Sumur Tsehaye, a local political commentator, told The EastAfrican that the Ethiopian government needs to do more to resolve the growing religious intolerance.
“The increasing religious intolerance in Ethiopia coupled with the attacks and counter-attacks point to growing radicalism on both sides of the religious divide,” he said.
“In a country where religion is a crucial social and political heritage, failure from the government to promptly address those critical issues could eventually tear apart the country at some point in time.

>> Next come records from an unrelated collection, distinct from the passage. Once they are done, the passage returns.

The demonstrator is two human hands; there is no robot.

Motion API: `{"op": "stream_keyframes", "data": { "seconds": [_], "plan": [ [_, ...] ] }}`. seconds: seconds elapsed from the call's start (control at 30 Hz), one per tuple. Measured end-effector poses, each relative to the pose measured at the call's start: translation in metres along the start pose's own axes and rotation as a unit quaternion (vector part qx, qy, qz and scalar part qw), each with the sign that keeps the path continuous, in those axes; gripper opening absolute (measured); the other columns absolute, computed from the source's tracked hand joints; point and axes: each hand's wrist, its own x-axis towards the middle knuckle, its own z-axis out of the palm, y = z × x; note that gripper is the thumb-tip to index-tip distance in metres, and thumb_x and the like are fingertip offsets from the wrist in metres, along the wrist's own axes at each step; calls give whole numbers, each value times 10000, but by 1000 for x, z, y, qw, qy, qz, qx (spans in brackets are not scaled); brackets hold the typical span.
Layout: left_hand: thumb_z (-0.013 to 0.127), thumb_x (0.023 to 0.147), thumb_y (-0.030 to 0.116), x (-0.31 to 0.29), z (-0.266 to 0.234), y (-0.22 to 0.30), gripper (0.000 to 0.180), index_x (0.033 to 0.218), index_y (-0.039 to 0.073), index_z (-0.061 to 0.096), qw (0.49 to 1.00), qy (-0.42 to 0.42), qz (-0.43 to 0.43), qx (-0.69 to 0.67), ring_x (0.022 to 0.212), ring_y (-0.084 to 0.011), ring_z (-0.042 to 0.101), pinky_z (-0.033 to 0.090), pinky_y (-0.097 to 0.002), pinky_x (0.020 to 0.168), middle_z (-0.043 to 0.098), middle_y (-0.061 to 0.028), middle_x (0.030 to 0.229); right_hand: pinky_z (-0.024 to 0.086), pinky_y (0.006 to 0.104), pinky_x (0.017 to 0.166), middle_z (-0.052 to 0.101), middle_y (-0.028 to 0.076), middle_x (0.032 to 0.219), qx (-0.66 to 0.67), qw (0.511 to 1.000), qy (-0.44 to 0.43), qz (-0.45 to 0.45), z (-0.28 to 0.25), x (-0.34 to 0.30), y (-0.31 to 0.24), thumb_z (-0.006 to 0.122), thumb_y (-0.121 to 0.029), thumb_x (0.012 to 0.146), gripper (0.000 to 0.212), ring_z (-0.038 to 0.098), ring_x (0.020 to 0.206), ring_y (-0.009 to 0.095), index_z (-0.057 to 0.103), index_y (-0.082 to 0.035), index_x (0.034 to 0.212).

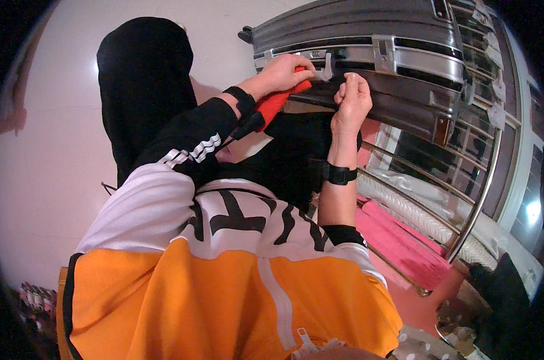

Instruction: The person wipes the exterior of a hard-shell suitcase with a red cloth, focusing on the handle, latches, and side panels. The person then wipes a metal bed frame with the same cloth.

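Observation:
My left hand (282, 74) is closed on a red cloth (276, 107), which hangs from the fingers toward my lap, with a dark piece at its lower end. The fingertips of that hand lie close to the light grey handle (327, 67) on the suitcase's side; contact cannot be made out. Just right of the handle, my right hand (351, 102) is raised with its fingers curled together, and whatever they hold, if anything, is hidden. A dark grey hard-shell suitcase (368, 27) with a silver frame and latches lies in front of both hands.
A metal rack (485, 186) runs down the right side, against the suitcase. Rolled pink material (404, 243) and white quilted rolls (446, 216) lie by its lower rails. My black-trousered knee (144, 66) is at the left, over the pale floor (50, 162).

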Motion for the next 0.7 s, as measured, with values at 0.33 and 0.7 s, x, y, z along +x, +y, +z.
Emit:
{"op": "stream_keyframes", "data": {
  "seconds": [0.33,0.7],
  "plan": [
    [733,937,304,2,-4,11,295,1165,120,765,1000,12,1,25,984,-303,721,554,-389,905,762,-127,1051,522,234,671,694,63,972,-211,976,3,-49,-3,-13,42,632,-98,1008,358,645,735,84,578,7,1347],
    [734,949,361,9,-11,30,360,1189,94,763,997,-12,-26,75,1000,-277,738,560,-372,886,765,-151,1104,575,410,713,766,145,902,-337,927,93,-137,-7,-4,45,670,-147,967,159,757,796,307,715,-55,1089]
  ]
}}
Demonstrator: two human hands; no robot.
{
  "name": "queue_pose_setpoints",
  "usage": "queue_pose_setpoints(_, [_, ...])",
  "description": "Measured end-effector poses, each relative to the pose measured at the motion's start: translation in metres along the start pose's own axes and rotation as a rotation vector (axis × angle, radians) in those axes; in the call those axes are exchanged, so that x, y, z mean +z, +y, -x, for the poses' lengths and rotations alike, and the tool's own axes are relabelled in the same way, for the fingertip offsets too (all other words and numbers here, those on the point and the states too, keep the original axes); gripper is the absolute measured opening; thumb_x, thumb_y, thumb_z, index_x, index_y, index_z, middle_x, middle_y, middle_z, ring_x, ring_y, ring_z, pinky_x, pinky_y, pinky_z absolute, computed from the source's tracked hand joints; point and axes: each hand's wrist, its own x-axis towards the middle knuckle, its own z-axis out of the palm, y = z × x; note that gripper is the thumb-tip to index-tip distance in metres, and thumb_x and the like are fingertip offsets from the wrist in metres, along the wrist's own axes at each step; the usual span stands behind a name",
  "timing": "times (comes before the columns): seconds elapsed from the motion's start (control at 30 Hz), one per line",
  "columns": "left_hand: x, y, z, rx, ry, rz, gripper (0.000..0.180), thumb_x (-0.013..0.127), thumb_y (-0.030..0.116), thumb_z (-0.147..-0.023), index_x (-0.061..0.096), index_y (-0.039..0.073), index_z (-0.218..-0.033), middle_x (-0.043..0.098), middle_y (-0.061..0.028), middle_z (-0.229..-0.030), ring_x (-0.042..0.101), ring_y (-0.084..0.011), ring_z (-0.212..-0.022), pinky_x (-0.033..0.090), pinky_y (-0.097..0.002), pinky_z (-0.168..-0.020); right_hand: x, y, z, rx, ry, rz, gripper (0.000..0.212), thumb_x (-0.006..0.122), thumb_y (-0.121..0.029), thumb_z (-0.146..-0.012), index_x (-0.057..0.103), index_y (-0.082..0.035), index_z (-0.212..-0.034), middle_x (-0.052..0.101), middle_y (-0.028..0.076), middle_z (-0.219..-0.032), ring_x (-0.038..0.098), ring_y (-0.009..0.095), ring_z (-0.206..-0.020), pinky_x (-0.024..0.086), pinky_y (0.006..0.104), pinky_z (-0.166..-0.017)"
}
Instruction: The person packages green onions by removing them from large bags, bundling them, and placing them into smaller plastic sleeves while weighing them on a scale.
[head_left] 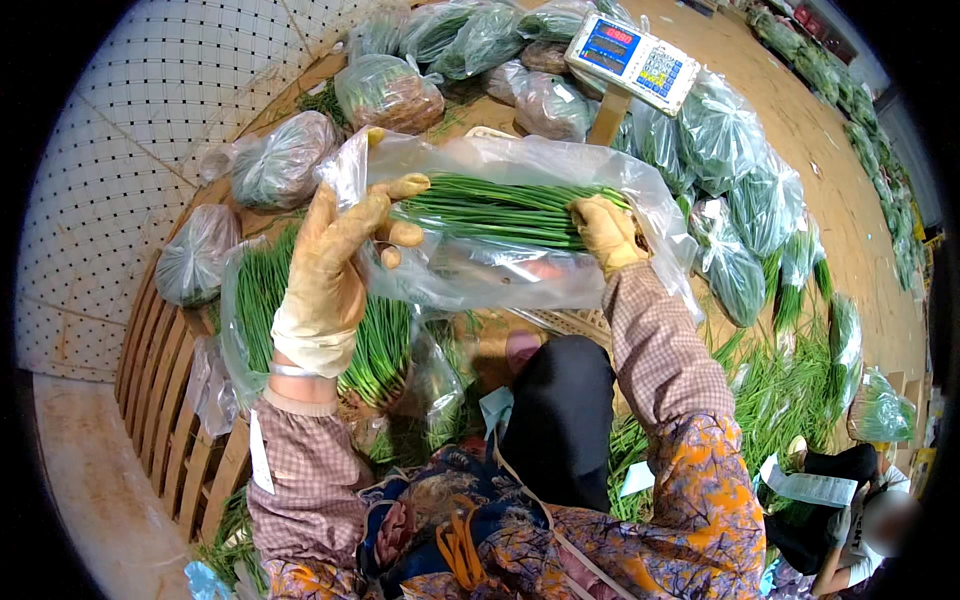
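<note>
Head view: a worker's gloved right hand (pixel 605 232) closes around the right-hand end of a bundle of green stalks (pixel 500 212), which lies lengthwise within a clear plastic bag (pixel 475 290). The gloved left hand (pixel 330 245) is open at the bag's opposite end, its fingers spread and touching the plastic near the stalk tips; whether it also pinches the film cannot be told.

Below the bag, part of a beige perforated crate (pixel 580 325) shows beside the worker's dark-trousered knee (pixel 560 410). Under the left forearm, more green stalks (pixel 385 345) stand in open plastic, near a slatted wooden pallet (pixel 165 380).

Beyond the hands, a white digital scale (pixel 660 75) sits atop a post (pixel 608 115), its display lit red. Tied bags of produce, among them a rounded one (pixel 390 95) at upper left and a greenish one (pixel 725 130) at upper right, form an arc around the work. Loose green stalks (pixel 785 385) are heaped to the right. A white sheet with dark dots (pixel 120 190) spans the far left, while another person (pixel 850 530) sits at lower right.
</note>
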Motion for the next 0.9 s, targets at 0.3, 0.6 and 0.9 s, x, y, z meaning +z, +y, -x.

“The alarming rise of religious intolerance is a ticking bomb waiting,” Mr Sumur said.
He added that the religious intolerance and related violence could attract international terror groups and their affiliates to set foot in Ethiopia.
Foiled Terror attack
Late last month, Ethiopian authorities said they had foiled a terror plot by Al-Shabaab and arrested 34 suspected members of the group.
Also read: Ethiopia arrests four over hotel bomb attack
In a statement the Ethiopian National Intelligence and Security Service (NISS), said the arrested were planning to carry out large-scale terror attacks in different parts of the country during the Easter holiday.
“The suspects were secretly conspiring and preparing to conduct severe terror attacks in Ethiopia's capital Addis Ababa, Oromia and Somali regional states at the time of their arrest,” NISS, Ethiopia's main intelligence body said.